Baca juga: Korupsi Dana Hibah Gereja di KKT Rp1 Miliar, Dua Terdakwa Dituntut 5 Tahun Penjara
Baca juga: Soal SD Negeri 8 Kilmury, Bupati Fahri Ngaku Ditegur Staf Presiden, Kadis Pendidikan SBT Malah Diam
Infonya telah beberapa kali memperoleh hasil dan diakui September 2025, perusahaan tersebut melakukan pemuatan hasil bahan mentah berupa batu gemping sebanyak 8000 ton ke salah satu perusahaan di Maluku Utara. Pemuatan bahan mentah itu disaksikan langsung Bupati SBB, Asri Arman bersama Forkopimda setempat.
Namun diduga selain persoalan ijin, kabarnya hasil perolehan tidak disetor secara baik ke kas daerah berupa DBH antara perusahaan dan Pemda setempat.
Saksi dan sejumlah barang bukti dalam tahap penyelidikan ini akan membuka tabir dugaan ketimpangan dalam pengelolaan pertambangan di daerah.
“Iya, untuk Permintaan keterangan pada Rabu, 22 April 2026 Ada 2 Saksi yang diperiksa dalam Perkara Tambang SBB yaitu : AH - Selaku Kepala Wilker Syabandar Pelabuhan Taniwel dan HH-selaku kordinator Tambang perwakilan Kementerian ESDM,” kata Kasi Penkum dan Humas Kejaksaan Tinggi Maluku, Ardy, saat dikonfirmasi TribunAmbon.com pada Kamis (23/4/2026).
Namun untuk detil pemeriksaan, tidak disampingkan secara utuh, sebab materi pemeriksaan akan diekspos ketika masuk ke tahap penyidikan.

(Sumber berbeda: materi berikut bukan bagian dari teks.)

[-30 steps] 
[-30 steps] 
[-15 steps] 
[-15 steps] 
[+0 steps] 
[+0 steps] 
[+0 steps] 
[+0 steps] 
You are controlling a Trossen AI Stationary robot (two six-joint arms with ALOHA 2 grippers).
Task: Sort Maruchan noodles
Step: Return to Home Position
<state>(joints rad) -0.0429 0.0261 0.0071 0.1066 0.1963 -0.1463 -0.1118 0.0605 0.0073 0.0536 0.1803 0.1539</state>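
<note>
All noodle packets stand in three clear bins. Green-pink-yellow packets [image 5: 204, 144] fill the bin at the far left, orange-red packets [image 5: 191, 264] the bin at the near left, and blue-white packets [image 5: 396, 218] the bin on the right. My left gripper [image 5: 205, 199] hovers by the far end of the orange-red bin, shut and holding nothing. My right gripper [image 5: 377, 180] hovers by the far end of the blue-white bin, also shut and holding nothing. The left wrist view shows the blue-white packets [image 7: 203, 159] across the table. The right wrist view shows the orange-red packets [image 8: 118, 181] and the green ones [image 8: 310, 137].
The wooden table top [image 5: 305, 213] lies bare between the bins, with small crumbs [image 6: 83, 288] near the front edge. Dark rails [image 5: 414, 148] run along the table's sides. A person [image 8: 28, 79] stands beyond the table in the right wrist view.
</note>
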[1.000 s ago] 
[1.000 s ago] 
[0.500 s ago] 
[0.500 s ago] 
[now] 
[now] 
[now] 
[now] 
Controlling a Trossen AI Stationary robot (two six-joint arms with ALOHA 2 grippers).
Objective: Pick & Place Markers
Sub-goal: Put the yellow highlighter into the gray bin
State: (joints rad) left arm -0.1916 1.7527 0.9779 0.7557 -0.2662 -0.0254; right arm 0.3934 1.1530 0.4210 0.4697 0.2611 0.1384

Mendukung dudukan kasusnya terang, rentetan pejabat perusahaan, pemegang saham hingga, pejabat pemerintah daerah telah dilakukan pemeriksaan.
Dari perusahaan, Tim Penyidik Kejati Maluku telah periksa Direktur Utama PT. Gunung Makmur Indah (PT.GMI) John Keliduan.
Selain itu, pemegang saham PT. GMI bernama Po Kwang, juga telah diperiksa sejak pagi hingga larut malam pada Senin (13/4/2026).
Untuk Kepala Dinas ESDM Provinsi Maluku, Abdul Haris, dalam menggali terkait ijin, ia pula telah diperiksa 7 jam lebih pada Senin (30/3/2026).
Direktur PT. Berkat Samudera Lestari (PT. BSL) berinisial ‘MJL’, kabarnya menyangkut penggunaan armada kapal milik perusahaan tersebut oleh PT. GMI dalam pengangkutan matrial batu gamping, juga telah dimintai keterangan.
Pejabat lainnya yang telah dimintai keterangan dalam kasus pertambangan marmer dan batu gamping itu ialah, Kepala Dinas (Kadis) Lingkungan Hidup Albert Maulani, Kadis PTSP Abraham Tuhenay, Kepala Badan Pendapatan Daerah (Bapenda) Donald J. De Fretes, Evaluator berinisial MEW, dan tim Monitoring dan Evaluasi dari Dinas Teknis.
Pihak Pegawai Negeri Sipil (PNS) pada Dinas ESDM Maluku, juga ramai-ramai telah diperiksa.
Untuk calon tersangka dalam kasus ini belum diketahui, mengingat masih dalam tahap penyelidikan.